▶ Exercise objective
Report, in full, each line of the material below in which the string "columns" occurs.
:::
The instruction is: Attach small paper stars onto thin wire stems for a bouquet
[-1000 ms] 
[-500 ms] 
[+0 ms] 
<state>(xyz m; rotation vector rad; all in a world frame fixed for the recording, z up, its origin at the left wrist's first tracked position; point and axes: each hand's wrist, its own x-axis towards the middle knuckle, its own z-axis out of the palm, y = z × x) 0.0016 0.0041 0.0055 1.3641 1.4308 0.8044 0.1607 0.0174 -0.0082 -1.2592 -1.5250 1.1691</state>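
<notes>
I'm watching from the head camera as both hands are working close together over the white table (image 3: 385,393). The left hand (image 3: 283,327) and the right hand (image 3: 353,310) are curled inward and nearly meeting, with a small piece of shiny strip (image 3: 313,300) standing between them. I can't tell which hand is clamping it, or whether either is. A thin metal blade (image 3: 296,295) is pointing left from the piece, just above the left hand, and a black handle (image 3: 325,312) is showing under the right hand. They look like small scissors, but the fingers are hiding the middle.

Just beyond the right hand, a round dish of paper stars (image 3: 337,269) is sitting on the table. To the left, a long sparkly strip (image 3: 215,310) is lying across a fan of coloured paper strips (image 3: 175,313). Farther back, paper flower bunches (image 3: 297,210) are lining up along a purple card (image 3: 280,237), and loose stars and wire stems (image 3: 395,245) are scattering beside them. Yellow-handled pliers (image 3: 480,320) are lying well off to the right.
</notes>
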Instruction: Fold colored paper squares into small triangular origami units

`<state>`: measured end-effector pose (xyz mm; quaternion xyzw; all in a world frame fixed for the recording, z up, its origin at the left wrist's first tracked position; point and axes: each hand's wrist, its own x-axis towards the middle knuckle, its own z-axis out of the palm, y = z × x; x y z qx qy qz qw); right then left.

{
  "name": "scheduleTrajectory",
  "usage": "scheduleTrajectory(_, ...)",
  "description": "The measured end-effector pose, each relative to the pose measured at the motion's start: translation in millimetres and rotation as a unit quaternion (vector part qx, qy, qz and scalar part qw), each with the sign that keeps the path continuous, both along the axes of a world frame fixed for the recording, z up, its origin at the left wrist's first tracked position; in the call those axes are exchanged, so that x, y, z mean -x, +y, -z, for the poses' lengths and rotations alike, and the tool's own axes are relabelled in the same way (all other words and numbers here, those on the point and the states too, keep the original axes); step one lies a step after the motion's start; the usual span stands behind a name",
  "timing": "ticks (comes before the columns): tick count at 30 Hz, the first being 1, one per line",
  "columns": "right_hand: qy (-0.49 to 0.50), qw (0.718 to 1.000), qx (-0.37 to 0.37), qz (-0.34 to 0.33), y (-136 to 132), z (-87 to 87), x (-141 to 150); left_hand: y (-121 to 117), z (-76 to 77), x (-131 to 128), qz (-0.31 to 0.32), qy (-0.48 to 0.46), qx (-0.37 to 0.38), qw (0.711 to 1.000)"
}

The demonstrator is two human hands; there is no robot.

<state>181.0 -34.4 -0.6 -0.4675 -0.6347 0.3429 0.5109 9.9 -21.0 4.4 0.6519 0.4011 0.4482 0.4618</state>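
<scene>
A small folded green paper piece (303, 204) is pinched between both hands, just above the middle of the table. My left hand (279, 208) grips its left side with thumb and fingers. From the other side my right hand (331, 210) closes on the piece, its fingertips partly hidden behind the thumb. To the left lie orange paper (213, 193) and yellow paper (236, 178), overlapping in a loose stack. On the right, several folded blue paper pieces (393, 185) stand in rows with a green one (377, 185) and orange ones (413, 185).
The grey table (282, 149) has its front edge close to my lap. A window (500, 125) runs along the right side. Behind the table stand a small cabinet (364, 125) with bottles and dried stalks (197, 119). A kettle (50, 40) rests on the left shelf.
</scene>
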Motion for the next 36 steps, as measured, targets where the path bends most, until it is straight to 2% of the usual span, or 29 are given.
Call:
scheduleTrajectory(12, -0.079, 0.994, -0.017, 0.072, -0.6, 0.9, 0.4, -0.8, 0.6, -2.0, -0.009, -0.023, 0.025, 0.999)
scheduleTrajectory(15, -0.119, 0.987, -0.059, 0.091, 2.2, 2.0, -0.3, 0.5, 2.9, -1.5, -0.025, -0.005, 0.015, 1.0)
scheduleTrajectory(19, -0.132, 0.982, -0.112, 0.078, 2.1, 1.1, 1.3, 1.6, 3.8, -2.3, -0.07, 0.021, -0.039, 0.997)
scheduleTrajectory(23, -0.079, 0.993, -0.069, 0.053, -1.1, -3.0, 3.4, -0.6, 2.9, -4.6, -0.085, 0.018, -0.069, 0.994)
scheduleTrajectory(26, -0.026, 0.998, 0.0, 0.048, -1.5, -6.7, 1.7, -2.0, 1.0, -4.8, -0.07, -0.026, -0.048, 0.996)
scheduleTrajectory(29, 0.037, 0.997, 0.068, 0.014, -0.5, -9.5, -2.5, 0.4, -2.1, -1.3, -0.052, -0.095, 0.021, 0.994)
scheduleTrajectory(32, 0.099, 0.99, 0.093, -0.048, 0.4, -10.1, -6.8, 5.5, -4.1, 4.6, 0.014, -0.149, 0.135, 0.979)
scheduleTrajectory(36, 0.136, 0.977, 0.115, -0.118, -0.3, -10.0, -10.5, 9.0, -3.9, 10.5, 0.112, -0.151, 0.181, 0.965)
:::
▶ Solution
  "timing": "ticks (comes before the columns): tick count at 30 Hz, the first being 1, one per line",
  "columns": "right_hand: qy (-0.49 to 0.50), qw (0.718 to 1.000), qx (-0.37 to 0.37), qz (-0.34 to 0.33), y (-136 to 132), z (-87 to 87), x (-141 to 150); left_hand: y (-121 to 117), z (-76 to 77), x (-131 to 128), qz (-0.31 to 0.32), qy (-0.48 to 0.46), qx (-0.37 to 0.38), qw (0.711 to 1.000)"

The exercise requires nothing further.